Ask loan providers the age of their oldest borrower, and you’ll be surprised by their answers. Expect a range of 40-50 years old, and see a thought bubble pop into your head. Does that mean those who are way over that range are too old to take out a loan?
While lenders like Rapid Loans don’t have bold signage announcing age limits for borrowers, you can’t help but think they may be an unwritten rule, when, in fact, they’re not.
Strict Age Policies
They’re not an unwritten rule because they’re written. Some lenders do have age policies and have separate loans and terms for pensioners and retirees. But, as the Australian Broker writes, providers think the rules are discriminating.
They want to do without the strict limits, as banks and other lenders are taking them too seriously. Some refuse to approve loans for people in their 40’s, even though that is still far from retirement age.
It’s understandable that the lenders want to ensure the borrowers can pay their debts off in the coming years. But, is it the right way to do so?

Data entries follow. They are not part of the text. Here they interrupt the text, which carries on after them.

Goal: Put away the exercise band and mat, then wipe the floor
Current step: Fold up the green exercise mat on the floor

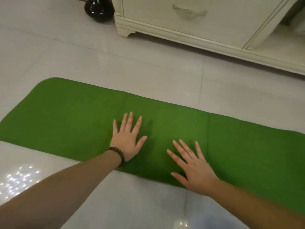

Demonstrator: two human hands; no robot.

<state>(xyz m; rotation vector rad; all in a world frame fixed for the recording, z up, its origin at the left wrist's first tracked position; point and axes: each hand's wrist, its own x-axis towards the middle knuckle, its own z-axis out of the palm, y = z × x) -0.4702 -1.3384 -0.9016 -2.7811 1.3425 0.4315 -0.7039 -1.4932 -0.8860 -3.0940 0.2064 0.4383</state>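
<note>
A green exercise mat lies flat on the pale tiled floor and stretches from the left edge to the right edge of the view. Faint fold creases cross it. My left hand, with a dark bead bracelet at the wrist, rests palm down on the mat near its middle, fingers spread. My right hand lies flat on the mat a little to the right and nearer to me, fingers apart as well. Neither hand holds anything. No exercise band is in view.
A cream cabinet with a drawer handle stands on short feet beyond the mat at the upper right. A glossy black vase sits on the floor to its left. Shiny tiles surround the mat.
</note>
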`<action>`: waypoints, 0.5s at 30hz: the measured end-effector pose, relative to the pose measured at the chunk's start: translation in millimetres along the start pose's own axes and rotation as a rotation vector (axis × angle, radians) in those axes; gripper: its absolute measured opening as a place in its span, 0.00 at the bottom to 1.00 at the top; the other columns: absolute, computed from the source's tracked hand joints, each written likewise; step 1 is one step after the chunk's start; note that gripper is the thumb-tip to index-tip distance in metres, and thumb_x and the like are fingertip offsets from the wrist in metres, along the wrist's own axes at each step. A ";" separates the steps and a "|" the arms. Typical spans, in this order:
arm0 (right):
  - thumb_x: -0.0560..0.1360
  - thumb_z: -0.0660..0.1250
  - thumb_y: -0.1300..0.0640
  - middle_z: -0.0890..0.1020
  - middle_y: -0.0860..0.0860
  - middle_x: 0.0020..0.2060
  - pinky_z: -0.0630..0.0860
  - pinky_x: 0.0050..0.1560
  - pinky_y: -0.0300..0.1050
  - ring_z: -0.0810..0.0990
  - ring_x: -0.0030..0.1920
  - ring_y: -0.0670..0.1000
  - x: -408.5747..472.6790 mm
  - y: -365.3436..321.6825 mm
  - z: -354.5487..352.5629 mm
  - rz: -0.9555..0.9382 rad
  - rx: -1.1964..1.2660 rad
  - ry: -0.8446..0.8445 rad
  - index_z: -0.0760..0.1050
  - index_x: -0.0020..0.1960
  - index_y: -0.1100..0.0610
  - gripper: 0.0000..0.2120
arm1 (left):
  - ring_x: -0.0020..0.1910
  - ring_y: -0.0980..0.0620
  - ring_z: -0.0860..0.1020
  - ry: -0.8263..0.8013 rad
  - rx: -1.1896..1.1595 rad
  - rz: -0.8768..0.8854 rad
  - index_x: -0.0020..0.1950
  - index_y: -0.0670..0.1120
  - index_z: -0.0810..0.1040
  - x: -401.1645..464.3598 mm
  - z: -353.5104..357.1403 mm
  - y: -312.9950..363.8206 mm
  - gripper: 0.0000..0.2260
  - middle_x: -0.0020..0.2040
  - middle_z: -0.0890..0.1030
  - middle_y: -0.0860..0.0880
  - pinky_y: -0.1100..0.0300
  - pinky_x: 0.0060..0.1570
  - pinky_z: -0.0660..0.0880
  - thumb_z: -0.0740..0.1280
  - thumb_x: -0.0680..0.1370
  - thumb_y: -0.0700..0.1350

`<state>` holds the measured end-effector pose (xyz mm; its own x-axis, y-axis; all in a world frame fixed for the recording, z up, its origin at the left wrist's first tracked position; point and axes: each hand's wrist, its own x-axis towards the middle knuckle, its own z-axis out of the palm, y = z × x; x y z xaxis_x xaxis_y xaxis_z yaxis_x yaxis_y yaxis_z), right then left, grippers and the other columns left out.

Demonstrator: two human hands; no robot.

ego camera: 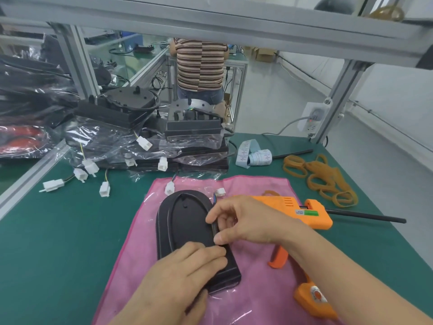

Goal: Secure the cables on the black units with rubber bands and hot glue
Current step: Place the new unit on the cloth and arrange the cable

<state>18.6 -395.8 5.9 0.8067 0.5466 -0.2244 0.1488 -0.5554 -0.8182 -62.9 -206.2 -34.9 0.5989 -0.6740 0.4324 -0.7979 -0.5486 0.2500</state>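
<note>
I am at a green worktop framed by aluminium posts, with a pink cloth spread in front of me. On that cloth lies the black unit, flat, its rounded end pointing away from me. My left hand rests on its near end, fingers straight and lying on the surface. My right hand is at the unit's right edge, thumb and fingers pinching the black cable that runs along that edge. A small white connector lies just beyond the unit's far right corner. Just right of the unit, partly under my right forearm, the orange glue gun lies on the cloth. Farther right is a heap of tan rubber bands. At the far left, more black units in clear bags are stacked, white plugs trailing from them onto the worktop.
</note>
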 end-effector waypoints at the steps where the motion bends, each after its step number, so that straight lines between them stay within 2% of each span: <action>1: 0.69 0.76 0.65 0.76 0.46 0.32 0.72 0.38 0.38 0.74 0.32 0.44 2.2 -2.2 -0.7 0.013 -0.029 -0.006 0.78 0.51 0.54 0.14 | 0.43 0.53 0.82 0.026 -0.012 -0.014 0.49 0.45 0.86 1.7 2.1 0.8 0.20 0.53 0.84 0.53 0.66 0.37 0.78 0.59 0.65 0.41; 3: 0.69 0.76 0.64 0.75 0.45 0.32 0.70 0.37 0.38 0.73 0.32 0.44 4.3 -7.0 -2.0 0.025 -0.116 -0.033 0.78 0.52 0.55 0.14 | 0.41 0.54 0.82 0.064 -0.007 -0.022 0.45 0.46 0.86 4.3 3.8 4.5 0.18 0.50 0.84 0.54 0.66 0.36 0.78 0.59 0.65 0.41; 6: 0.69 0.76 0.62 0.73 0.45 0.38 0.71 0.40 0.36 0.72 0.36 0.43 2.0 -9.4 -2.8 0.021 -0.150 -0.032 0.76 0.57 0.54 0.19 | 0.39 0.56 0.82 0.034 -0.004 -0.016 0.43 0.49 0.87 4.6 3.2 5.2 0.17 0.48 0.85 0.56 0.64 0.42 0.80 0.60 0.64 0.44; 9: 0.69 0.77 0.59 0.74 0.45 0.41 0.74 0.43 0.38 0.73 0.38 0.43 -2.1 -6.3 -4.5 0.020 -0.096 -0.008 0.72 0.62 0.52 0.24 | 0.42 0.59 0.81 -0.030 0.009 -0.004 0.48 0.53 0.85 3.1 0.9 -0.1 0.15 0.51 0.84 0.59 0.66 0.43 0.77 0.61 0.70 0.53; 11: 0.70 0.76 0.57 0.75 0.44 0.39 0.74 0.45 0.42 0.74 0.38 0.43 -3.4 -4.4 -7.6 0.024 -0.083 0.008 0.71 0.64 0.53 0.25 | 0.43 0.59 0.81 -0.066 0.053 -0.011 0.52 0.54 0.83 4.9 -2.2 -0.3 0.16 0.54 0.83 0.58 0.68 0.40 0.75 0.59 0.74 0.57; 13: 0.70 0.76 0.57 0.76 0.45 0.37 0.74 0.45 0.43 0.74 0.37 0.44 -2.6 -1.8 -11.9 0.033 -0.091 0.011 0.72 0.64 0.55 0.24 | 0.41 0.59 0.82 -0.035 0.026 -0.017 0.50 0.53 0.85 8.7 -4.4 -0.4 0.16 0.54 0.83 0.57 0.69 0.35 0.77 0.61 0.69 0.51; 15: 0.71 0.75 0.56 0.77 0.46 0.35 0.73 0.43 0.42 0.75 0.36 0.44 -0.5 -1.0 -15.9 0.053 -0.114 -0.018 0.73 0.64 0.55 0.24 | 0.40 0.61 0.81 -0.045 -0.050 0.006 0.53 0.55 0.82 11.0 -10.2 -4.0 0.17 0.53 0.83 0.59 0.69 0.31 0.77 0.61 0.68 0.47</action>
<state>27.1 -405.5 15.3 0.8051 0.5250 -0.2761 0.1711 -0.6511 -0.7395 -53.8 -206.4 -22.3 0.5954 -0.6994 0.3954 -0.8034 -0.5195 0.2909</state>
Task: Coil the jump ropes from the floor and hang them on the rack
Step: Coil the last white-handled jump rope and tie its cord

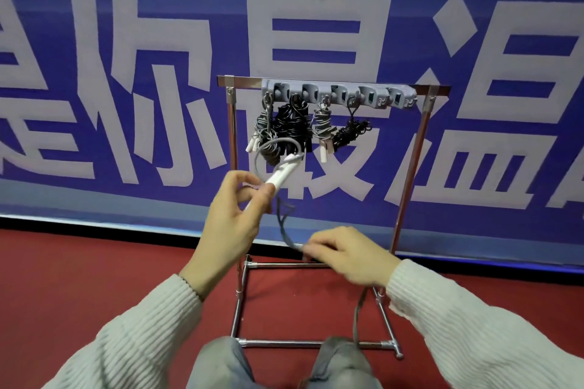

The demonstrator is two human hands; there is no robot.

The Age Discrimination Act, 2004
Elder borrowers think it’s not, and the Age Discrimination Act seems to back them up. The act prohibits discrimination on the basis of age in many aspects of a person’s life. This covers the provision of goods and services, taxation, education and employment, among others. Although it seems general, it’s a big step towards shutting the age policies out.
If older individuals have jobs, why will lenders refuse to approve their loan or mortgage?
In addition, provisions like the Equal Credit Opportunity Act have already been in effect in the US and other parts of the world for decades, meaning virtually everyone can get financial assistance. It may be time to update the law in order to update the policies.
Beyond the Number
Still, hope springs for elder borrowers, as not all lending institutions and banks adhere to strict age policies. And, there are ways to work around your loan or mortgage application. Be the credible borrower that you are.
Mortgage Choice spokesperson Jessica Darnbrough told The New Daily that while it may be more difficult to get financing, proving you can pay it off can ease up the process.
‘Make sure you have paid all your bills on time for at least two years before jumping into a mortgage, so when a lender looks back on your financial history they can see that you’re responsible and reliable,’ Ms. Darnbrough said.
No one’s too old to take out a loan they can pay off. Hand them that application and show them that a good borrower is a good borrower, regardless of age.